Where the string "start" shows up in a line of the records, copy that line.
━━ Study material
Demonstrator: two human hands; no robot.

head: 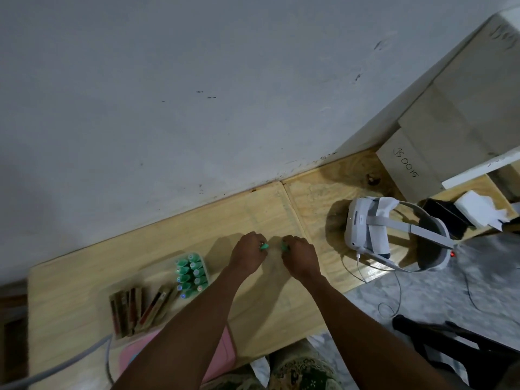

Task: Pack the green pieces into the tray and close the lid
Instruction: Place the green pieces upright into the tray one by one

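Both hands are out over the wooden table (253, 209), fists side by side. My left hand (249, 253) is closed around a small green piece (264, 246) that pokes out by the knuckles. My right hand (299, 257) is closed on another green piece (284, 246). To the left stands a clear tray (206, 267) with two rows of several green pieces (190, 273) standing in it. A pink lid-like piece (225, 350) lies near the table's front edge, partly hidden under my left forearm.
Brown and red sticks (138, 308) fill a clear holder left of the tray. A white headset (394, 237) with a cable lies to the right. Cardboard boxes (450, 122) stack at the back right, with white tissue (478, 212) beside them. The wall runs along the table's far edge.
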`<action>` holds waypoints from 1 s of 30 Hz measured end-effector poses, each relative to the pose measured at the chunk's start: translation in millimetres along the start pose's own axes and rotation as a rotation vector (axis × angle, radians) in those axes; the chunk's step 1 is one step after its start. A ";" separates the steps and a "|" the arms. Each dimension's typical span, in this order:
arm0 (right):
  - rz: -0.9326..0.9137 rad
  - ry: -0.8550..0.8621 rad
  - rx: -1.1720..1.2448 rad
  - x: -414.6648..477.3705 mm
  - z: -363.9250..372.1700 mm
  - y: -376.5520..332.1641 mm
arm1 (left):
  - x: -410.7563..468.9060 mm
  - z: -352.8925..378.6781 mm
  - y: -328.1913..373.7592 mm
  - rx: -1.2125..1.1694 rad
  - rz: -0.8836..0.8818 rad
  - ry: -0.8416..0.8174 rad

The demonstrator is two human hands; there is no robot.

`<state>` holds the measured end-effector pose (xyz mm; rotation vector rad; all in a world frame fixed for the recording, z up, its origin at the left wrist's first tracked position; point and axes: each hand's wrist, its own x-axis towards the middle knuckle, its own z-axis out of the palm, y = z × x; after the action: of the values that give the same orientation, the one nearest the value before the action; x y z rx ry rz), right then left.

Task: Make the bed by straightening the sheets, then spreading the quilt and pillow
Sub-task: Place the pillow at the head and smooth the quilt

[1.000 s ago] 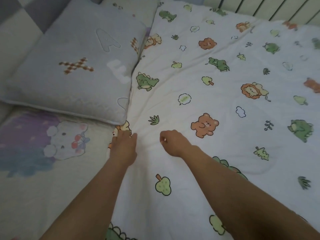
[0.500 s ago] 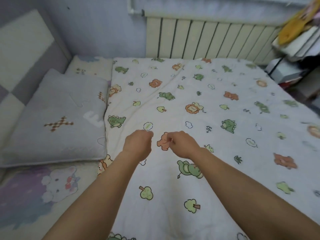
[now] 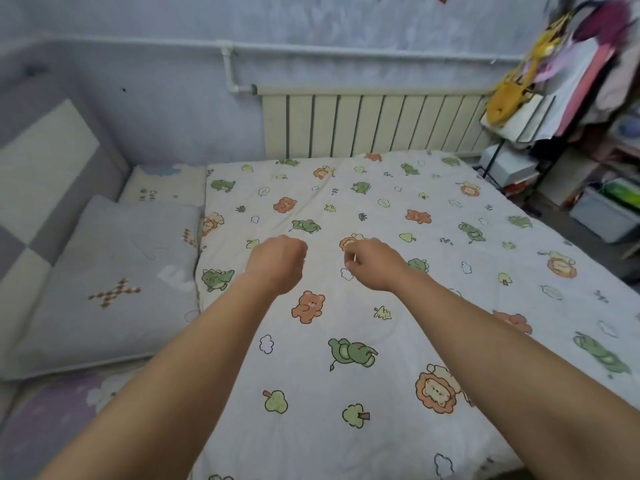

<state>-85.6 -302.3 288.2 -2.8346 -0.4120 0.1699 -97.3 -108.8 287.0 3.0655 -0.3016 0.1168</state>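
A white quilt (image 3: 433, 258) printed with bears, lions and green dinosaurs lies spread flat over most of the bed. A grey pillow (image 3: 114, 285) with a checked X lies at the left, against the quilt's left edge. The sheet (image 3: 45, 420), with a purple and white cartoon print, shows below the pillow. My left hand (image 3: 277, 263) and my right hand (image 3: 375, 265) are stretched out side by side above the middle of the quilt. The fingers of both are curled in and hold nothing.
A padded grey and cream checked headboard (image 3: 41, 188) runs along the left. A cream radiator (image 3: 374, 124) stands against the far wall behind the bed. A rack (image 3: 519, 126) with bags and clothes and a storage box (image 3: 602, 216) crowd the right side.
Both hands have let go of the quilt's left edge near the pillow and risen over its middle. The view has lifted from the pillow corner to the whole bed.
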 end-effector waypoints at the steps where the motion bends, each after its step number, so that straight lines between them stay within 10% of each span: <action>1: -0.017 0.006 0.001 6.3 -3.7 2.4 | 5.7 -3.2 2.7 0.002 -0.003 -0.003; 30: -0.140 -0.087 0.044 277.2 6.2 144.3 | 265.5 74.6 4.5 -0.082 -0.272 -0.021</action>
<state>215.4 -352.3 220.4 -2.7498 -0.6153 0.2705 166.7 -169.2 234.5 2.9912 0.1090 0.0575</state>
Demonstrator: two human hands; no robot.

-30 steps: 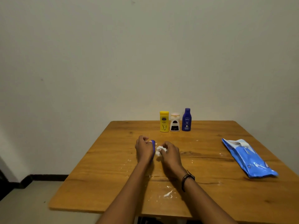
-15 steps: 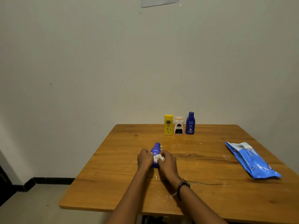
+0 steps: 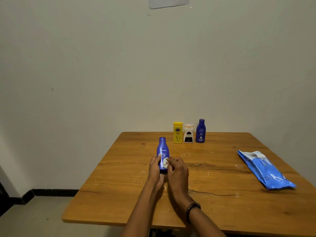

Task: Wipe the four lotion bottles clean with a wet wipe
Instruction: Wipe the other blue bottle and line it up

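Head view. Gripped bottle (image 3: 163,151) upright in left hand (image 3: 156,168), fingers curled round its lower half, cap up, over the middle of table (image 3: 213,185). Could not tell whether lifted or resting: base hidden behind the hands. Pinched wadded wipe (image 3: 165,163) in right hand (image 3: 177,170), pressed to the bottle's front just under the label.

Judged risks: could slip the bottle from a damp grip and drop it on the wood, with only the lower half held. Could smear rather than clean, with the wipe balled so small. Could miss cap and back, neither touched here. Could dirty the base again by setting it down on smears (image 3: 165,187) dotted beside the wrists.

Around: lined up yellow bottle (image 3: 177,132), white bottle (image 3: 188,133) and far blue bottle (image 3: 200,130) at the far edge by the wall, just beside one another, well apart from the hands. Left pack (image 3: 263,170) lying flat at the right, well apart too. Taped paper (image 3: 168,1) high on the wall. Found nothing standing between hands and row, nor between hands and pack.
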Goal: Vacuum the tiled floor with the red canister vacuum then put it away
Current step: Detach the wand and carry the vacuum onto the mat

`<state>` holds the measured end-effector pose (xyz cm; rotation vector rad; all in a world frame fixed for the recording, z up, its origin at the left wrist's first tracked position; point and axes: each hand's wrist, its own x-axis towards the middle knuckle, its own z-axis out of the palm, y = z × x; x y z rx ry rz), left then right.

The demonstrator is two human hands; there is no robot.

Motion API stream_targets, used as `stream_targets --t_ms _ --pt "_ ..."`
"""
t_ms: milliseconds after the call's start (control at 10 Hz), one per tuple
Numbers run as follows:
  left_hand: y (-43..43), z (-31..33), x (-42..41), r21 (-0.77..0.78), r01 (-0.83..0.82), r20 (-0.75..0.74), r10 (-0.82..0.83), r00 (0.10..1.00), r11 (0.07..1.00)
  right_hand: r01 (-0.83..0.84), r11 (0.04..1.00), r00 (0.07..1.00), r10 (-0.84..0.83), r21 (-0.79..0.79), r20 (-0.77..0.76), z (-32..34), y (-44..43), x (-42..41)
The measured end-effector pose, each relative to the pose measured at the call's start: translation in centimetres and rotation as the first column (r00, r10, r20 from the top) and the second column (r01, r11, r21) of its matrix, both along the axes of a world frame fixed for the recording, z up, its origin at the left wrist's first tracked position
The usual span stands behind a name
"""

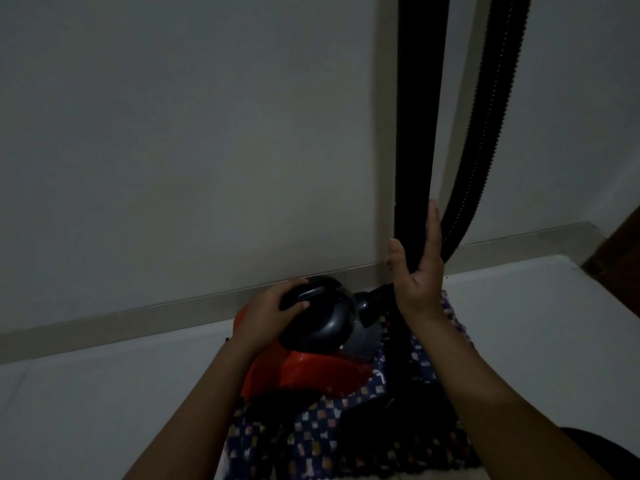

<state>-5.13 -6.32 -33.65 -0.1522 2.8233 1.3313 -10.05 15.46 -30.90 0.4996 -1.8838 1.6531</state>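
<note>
Wall (pixel 180 133): pretty much the whole upper frame is taken up by it, plain and pale, dimly lit, with a vertical corner edge seen just left of the hose.
Floor (pixel 519 323): light tiles, laid out below a pale skirting strip (pixel 138 317) that runs along the foot of the wall.
Hose (pixel 485 133): black and ribbed, hung down from the top edge in two runs, a smoother-looking one on the left and a corrugated one on the right; both are brought together low down by the right hand.
Patterned cloth (pixel 311 434): blue with small pale and orange squares, spread at the bottom centre right under the vacuum; whether it's a rug or clothing can't be told.
Red canister vacuum (pixel 311 368): found low in the middle, close to the wall and skirting, on or over the cloth; red body below, dark rounded top part above, with the hose socket pointed right.
Right hand (pixel 420 271): held upright, palm pressed against the hose, fingers stretched up along it, thumb out on the other side, so the grip is loose and spread rather than clenched.
Left hand (pixel 277 306): laid on the vacuum's dark handle (pixel 301 294), grip closed around it, fingers curled over the top.
</note>
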Motion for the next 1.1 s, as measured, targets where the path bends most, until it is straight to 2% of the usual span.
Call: stream_targets --t_ms 200,400,600,800,900,1000,1100 --pt "0.4 0.5 0.3 -0.083 0.001 0.006 -0.001 1.0 0.997 0.024 1.0 1.0 -0.024 -0.019 -0.003 -0.2 0.3 0.1" --pt "1.5 0.6 0.9 -0.307 -0.032 -0.081 0.008 0.997 0.951 0.031 0.999 0.999 -0.03 -0.027 0.034 0.0 0.4 0.5" --pt "1.3 1.1 0.5 -0.31 -0.011 -0.054 -0.006 0.999 0.951 0.01 0.999 0.993 -0.004 -0.048 0.122 0.6 0.3 1.2" --pt "1.1 1.4 -0.2 -0.285 0.08 0.057 -0.067 0.996 0.955 0.046 0.997 0.981 -0.057 0.064 0.187 1.4 0.3 2.0" --pt "1.4 1.7 -0.8 -0.327 0.12 0.037 -0.114 0.993 0.937 0.065 0.988 0.97 -0.095 0.137 0.222 1.6 0.7 2.4" --pt "2.1 1.9 -1.0 -0.418 0.136 -0.009 -0.153 0.988 0.898 0.074 0.975 0.945 -0.136 0.21 0.298 0.8 0.8 3.3" --pt "4.6 2.0 0.6 -0.436 0.122 -0.095 -0.18 0.979 0.892 0.065 0.947 0.894 -0.195 0.315 0.403 -0.9 1.2 4.7"
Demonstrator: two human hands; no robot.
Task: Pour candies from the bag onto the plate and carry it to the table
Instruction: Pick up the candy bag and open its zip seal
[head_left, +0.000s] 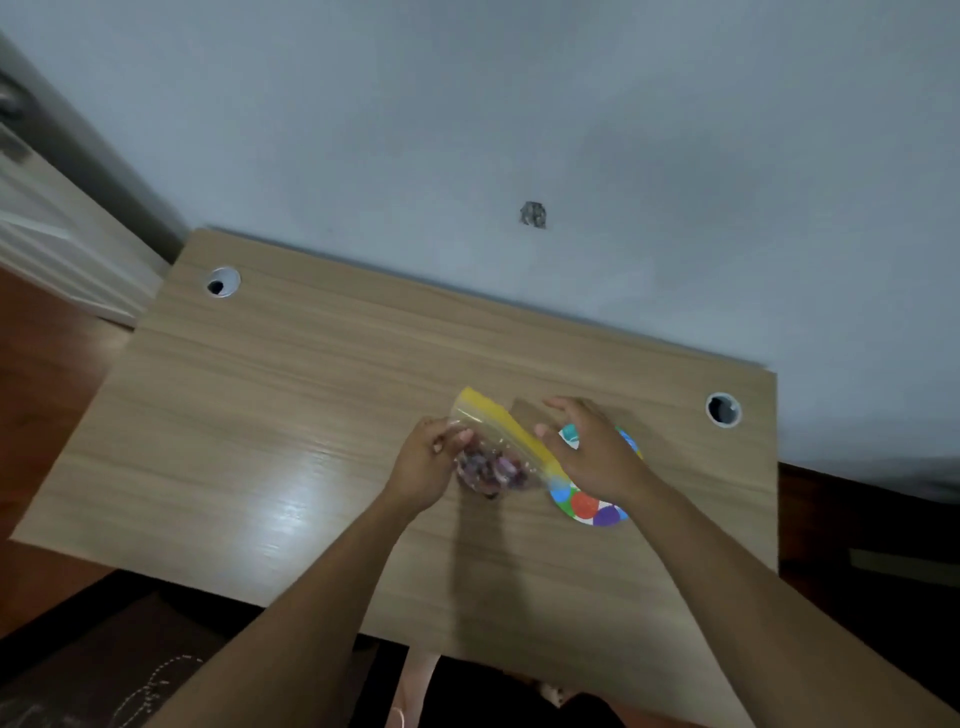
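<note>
A clear zip bag (493, 457) with a yellow seal strip holds several dark wrapped candies. It is lifted a little above the wooden desk (291, 441). My left hand (426, 467) pinches the bag's left side. My right hand (592, 452) hovers at the yellow strip with fingers spread, and I cannot tell whether it grips the strip. Under my right hand lies a paper plate (592, 506) with coloured dots, mostly hidden by the hand and the bag. No candies show on the visible part of the plate.
The desk stands against a pale wall and has two round cable holes, one at the far left (222, 282) and one at the far right (723, 409). Reddish floor lies to the left, and a dark mat lies below the near edge.
</note>
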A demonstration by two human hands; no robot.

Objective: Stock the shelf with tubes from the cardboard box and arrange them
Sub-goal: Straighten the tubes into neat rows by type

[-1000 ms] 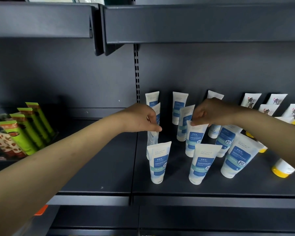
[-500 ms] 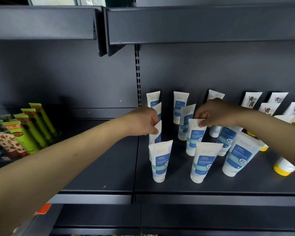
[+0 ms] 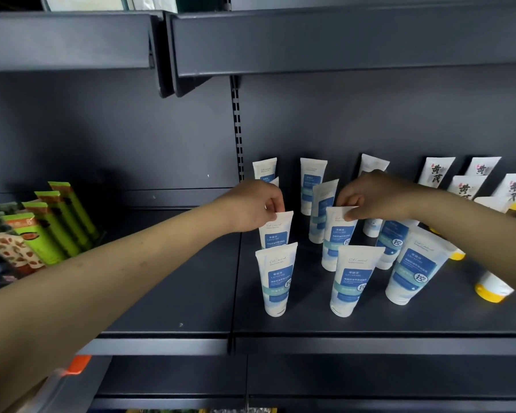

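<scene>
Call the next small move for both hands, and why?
Probably nudge both straight behind the front tubes, then release. The left hand pinches the top of the left tube, the right hand the right tube; each stands in its column on the shelf, just behind a front tube.

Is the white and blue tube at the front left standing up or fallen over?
Standing up. The front-left tube rests on its cap end on the shelf, flat crimped end on top.
</scene>
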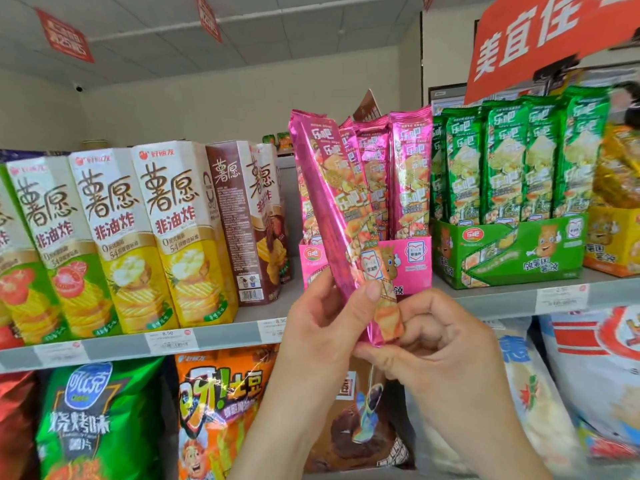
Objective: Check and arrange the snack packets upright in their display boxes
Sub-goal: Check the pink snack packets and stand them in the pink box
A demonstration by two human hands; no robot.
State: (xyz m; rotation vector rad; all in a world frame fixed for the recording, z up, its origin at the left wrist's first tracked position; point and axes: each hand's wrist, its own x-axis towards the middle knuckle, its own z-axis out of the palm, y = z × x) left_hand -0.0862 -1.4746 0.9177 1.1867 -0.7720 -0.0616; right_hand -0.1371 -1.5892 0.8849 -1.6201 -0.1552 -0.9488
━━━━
### Response to the task
`<action>` holds waypoints from 1 s of 30 Hz measured end-effector poses, each relative to the pose measured at the chunk's start: translation in millimetres along the start pose's own axes and rotation as a rotation vector (axis × angle, radians) in those axes; the chunk's step 1 is one step after its start. A ";" separates the steps and a "|" the arms. Each dimension's typical span, in this order:
t_ms: milliseconds after the call's start (control at 10 Hz), one per tuple
The measured end-effector pose, each relative to the pose measured at the call's start: translation in centimetres and rotation as the first column (r00, r10, r20 from the top) and the second column (r01, r11, r21) of its matrix, both along the axes of a world frame fixed for the recording, z up, its origin at the left wrist's first tracked position

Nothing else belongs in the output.